>>>>

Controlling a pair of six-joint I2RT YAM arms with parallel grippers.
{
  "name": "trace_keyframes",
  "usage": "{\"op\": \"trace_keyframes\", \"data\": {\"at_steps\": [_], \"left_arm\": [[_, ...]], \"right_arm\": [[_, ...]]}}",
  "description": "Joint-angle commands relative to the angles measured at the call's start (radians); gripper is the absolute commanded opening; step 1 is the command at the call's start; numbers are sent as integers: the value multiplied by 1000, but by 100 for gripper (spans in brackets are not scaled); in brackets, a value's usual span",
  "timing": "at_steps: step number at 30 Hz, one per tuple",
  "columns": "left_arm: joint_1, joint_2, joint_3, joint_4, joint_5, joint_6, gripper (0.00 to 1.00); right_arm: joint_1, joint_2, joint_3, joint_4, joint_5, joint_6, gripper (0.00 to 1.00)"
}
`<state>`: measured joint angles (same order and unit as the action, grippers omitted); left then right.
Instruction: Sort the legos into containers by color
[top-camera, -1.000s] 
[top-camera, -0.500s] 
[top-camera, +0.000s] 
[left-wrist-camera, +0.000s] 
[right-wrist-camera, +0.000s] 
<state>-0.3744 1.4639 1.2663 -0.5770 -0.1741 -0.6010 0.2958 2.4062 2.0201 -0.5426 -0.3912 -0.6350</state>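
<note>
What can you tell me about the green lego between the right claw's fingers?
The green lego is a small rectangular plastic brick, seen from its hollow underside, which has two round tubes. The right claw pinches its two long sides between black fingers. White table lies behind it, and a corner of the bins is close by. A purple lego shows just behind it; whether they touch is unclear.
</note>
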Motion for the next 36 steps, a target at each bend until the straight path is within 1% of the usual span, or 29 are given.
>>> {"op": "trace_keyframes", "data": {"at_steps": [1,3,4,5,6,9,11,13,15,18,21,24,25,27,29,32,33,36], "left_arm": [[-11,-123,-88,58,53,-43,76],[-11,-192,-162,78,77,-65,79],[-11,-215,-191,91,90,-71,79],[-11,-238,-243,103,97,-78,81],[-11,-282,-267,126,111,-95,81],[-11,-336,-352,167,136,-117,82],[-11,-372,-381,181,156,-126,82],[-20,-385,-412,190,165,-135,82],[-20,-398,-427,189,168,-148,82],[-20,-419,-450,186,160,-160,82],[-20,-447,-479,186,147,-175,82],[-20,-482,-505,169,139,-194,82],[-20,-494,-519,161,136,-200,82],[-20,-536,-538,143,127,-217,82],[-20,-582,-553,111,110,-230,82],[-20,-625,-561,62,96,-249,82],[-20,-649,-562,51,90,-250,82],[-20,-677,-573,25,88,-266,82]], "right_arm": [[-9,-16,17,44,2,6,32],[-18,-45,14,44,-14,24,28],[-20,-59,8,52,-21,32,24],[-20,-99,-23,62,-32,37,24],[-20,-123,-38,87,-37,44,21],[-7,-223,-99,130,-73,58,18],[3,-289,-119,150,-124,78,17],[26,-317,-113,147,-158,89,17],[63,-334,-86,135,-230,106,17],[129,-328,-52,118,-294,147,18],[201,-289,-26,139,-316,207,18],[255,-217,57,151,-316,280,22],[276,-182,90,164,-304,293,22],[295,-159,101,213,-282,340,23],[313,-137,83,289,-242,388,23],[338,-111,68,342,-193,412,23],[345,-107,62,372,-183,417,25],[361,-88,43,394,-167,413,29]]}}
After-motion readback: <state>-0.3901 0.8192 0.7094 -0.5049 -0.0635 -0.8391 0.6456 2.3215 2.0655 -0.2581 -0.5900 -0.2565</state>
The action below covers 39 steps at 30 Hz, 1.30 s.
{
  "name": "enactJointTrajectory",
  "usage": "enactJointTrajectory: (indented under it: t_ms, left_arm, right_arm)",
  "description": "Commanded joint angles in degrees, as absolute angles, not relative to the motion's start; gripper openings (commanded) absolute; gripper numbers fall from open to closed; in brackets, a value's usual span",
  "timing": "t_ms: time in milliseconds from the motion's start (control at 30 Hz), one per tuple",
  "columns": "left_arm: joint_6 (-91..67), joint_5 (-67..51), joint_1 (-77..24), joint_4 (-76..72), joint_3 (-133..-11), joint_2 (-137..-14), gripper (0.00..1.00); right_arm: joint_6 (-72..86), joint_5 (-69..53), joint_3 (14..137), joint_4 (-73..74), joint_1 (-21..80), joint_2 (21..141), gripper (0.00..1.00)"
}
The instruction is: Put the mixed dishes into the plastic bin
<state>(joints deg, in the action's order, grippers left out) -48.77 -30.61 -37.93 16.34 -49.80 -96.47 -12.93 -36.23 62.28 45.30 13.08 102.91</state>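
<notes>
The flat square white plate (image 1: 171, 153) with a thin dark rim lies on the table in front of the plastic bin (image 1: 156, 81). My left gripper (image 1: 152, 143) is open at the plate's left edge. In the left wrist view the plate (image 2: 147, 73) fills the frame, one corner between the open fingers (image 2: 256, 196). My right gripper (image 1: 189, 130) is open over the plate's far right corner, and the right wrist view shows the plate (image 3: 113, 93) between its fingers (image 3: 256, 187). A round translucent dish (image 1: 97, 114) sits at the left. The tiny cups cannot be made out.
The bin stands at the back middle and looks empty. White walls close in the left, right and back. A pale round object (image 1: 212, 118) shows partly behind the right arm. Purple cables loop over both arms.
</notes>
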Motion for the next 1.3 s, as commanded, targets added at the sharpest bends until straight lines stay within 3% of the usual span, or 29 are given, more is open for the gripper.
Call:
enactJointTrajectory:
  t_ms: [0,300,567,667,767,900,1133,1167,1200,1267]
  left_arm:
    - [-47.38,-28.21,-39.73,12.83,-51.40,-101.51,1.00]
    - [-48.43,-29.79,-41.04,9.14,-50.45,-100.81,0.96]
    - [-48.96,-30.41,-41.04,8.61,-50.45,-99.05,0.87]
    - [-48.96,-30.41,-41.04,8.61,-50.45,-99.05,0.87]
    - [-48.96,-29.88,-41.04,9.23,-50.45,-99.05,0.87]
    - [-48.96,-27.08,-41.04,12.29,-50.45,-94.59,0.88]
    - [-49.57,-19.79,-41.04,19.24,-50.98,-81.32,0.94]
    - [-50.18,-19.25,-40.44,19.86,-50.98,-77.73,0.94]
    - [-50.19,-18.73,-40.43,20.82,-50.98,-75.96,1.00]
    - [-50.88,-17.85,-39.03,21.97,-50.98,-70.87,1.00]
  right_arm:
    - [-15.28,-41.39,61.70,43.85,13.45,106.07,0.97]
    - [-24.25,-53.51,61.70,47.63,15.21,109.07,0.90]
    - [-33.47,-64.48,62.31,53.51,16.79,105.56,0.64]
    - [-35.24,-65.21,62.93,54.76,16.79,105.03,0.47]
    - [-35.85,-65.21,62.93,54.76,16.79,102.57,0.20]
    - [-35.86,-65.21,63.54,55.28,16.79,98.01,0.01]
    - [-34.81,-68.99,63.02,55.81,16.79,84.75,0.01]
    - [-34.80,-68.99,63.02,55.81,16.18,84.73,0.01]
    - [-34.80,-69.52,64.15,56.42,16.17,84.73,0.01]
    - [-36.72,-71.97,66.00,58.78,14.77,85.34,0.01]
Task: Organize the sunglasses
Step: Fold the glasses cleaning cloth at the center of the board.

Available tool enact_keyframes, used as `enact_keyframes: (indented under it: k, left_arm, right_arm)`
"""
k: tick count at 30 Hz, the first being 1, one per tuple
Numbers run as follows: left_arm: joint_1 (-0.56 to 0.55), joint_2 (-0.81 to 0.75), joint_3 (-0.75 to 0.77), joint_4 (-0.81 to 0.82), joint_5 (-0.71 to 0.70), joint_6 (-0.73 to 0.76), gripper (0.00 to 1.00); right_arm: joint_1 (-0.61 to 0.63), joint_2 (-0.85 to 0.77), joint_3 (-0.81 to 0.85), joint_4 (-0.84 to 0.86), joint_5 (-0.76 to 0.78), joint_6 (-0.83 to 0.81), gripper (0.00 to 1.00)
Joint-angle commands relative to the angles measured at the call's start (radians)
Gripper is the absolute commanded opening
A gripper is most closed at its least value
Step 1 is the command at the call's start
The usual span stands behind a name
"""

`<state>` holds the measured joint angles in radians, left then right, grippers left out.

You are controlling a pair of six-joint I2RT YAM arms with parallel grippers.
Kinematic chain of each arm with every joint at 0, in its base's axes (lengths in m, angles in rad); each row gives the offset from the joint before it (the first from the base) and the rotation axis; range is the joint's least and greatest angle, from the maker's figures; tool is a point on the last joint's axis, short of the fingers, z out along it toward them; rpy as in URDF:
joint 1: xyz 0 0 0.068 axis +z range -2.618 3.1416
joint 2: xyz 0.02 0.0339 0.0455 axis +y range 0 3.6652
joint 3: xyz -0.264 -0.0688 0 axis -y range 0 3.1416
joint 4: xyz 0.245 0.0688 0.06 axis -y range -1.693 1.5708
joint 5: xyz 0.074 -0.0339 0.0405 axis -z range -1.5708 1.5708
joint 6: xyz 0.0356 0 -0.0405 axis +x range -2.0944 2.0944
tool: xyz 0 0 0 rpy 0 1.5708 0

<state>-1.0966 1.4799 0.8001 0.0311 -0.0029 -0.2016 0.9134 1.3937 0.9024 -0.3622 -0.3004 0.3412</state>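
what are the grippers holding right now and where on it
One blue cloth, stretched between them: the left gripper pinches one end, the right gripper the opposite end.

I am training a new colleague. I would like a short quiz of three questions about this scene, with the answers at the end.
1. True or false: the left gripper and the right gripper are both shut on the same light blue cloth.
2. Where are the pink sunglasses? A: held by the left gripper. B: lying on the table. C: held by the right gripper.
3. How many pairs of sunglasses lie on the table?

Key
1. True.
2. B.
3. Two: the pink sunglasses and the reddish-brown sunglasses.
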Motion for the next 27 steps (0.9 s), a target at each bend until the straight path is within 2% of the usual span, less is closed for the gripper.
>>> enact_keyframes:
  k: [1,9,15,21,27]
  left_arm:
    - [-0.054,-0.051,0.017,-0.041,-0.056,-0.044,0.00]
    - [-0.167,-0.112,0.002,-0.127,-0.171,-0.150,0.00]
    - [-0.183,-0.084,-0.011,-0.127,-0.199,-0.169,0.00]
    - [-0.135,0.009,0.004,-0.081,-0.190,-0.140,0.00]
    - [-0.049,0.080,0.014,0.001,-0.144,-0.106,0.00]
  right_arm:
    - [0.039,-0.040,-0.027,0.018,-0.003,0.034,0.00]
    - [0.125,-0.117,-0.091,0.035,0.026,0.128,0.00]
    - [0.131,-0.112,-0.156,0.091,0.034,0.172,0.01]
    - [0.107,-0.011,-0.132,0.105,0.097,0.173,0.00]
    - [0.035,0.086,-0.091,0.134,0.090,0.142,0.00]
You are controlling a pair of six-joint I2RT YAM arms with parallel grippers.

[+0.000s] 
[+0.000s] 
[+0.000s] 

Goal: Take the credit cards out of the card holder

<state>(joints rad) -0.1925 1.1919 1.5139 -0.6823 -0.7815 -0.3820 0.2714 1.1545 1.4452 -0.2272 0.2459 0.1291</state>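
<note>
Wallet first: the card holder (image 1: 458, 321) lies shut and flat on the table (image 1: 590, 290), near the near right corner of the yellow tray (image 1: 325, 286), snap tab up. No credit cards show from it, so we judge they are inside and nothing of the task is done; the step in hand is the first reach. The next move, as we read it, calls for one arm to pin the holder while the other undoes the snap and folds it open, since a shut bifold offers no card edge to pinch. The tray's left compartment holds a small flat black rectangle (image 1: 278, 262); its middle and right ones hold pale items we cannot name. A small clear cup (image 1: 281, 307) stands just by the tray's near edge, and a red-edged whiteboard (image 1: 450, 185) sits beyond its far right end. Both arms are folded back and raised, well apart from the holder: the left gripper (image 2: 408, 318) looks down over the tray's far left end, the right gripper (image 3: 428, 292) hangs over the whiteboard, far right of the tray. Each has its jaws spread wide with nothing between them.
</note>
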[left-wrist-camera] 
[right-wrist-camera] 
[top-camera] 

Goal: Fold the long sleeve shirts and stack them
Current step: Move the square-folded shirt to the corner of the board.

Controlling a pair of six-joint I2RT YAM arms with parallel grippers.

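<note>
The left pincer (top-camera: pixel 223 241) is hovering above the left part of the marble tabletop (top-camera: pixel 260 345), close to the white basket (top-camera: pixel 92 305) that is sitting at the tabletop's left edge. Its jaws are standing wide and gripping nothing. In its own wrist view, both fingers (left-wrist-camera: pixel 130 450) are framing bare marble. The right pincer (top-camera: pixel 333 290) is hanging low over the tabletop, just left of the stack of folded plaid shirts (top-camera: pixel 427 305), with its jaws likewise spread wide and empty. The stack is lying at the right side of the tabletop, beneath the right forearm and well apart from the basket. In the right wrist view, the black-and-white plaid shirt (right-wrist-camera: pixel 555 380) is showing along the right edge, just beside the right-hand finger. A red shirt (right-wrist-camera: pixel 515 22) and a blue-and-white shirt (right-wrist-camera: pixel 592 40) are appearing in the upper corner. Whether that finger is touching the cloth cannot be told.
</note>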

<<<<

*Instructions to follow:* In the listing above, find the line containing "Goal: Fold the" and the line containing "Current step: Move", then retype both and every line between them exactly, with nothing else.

*Answer:*
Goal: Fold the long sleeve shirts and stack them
Current step: Move the square-folded shirt to the corner of the board.

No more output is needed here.